### Exercise directions
Quote all of the data that follows exactly as written, skipping the images.
Segment Start: Dataset extract
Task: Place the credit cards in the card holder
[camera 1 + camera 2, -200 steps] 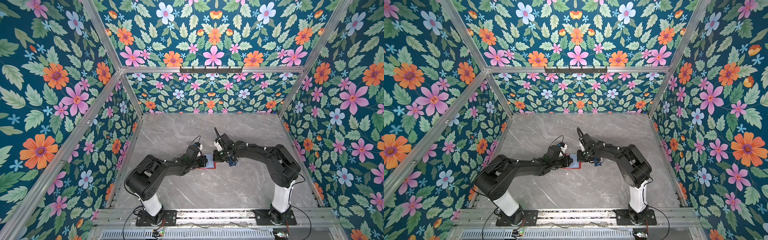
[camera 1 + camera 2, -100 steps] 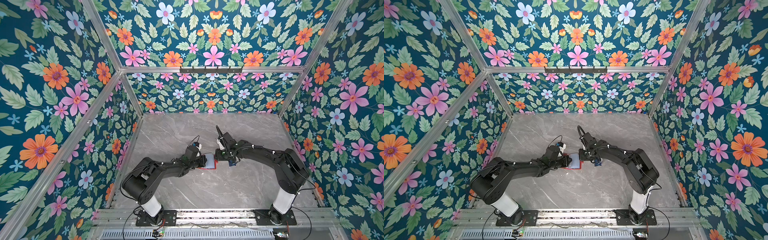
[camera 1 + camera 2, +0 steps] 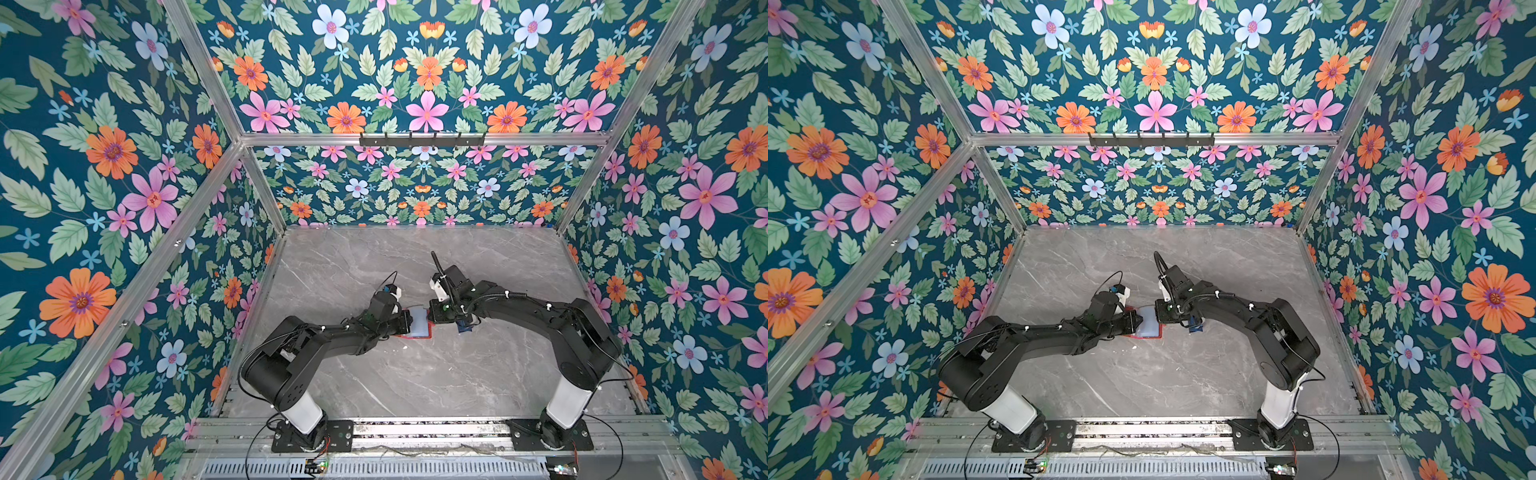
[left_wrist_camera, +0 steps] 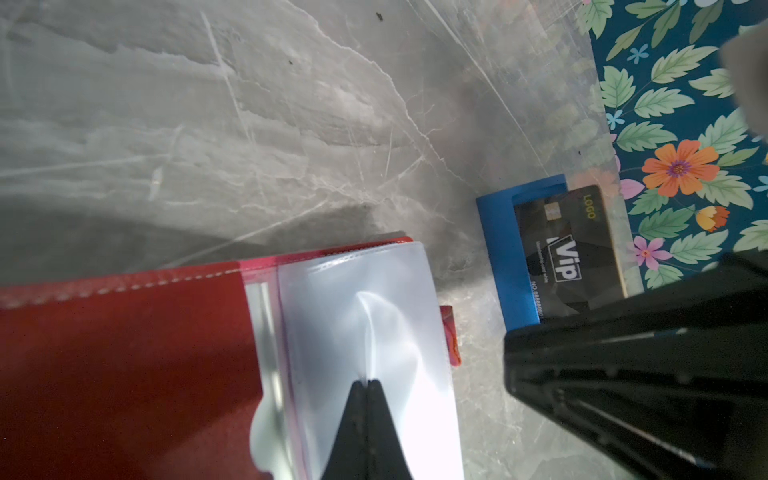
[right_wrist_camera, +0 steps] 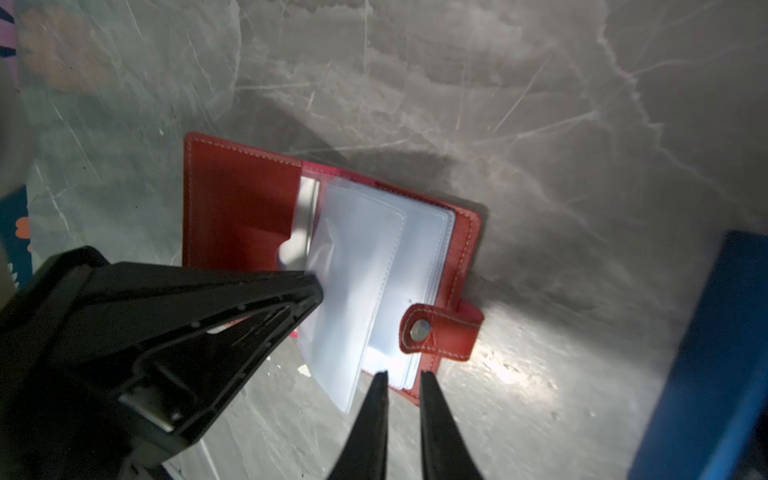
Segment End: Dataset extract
### Your response
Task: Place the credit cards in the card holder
[camera 1 + camera 2, -200 steps] 
[camera 1 + camera 2, -100 steps] 
[camera 1 + camera 2, +0 steps] 
[left_wrist_camera, +0 steps] 
[right_wrist_camera, +0 steps] 

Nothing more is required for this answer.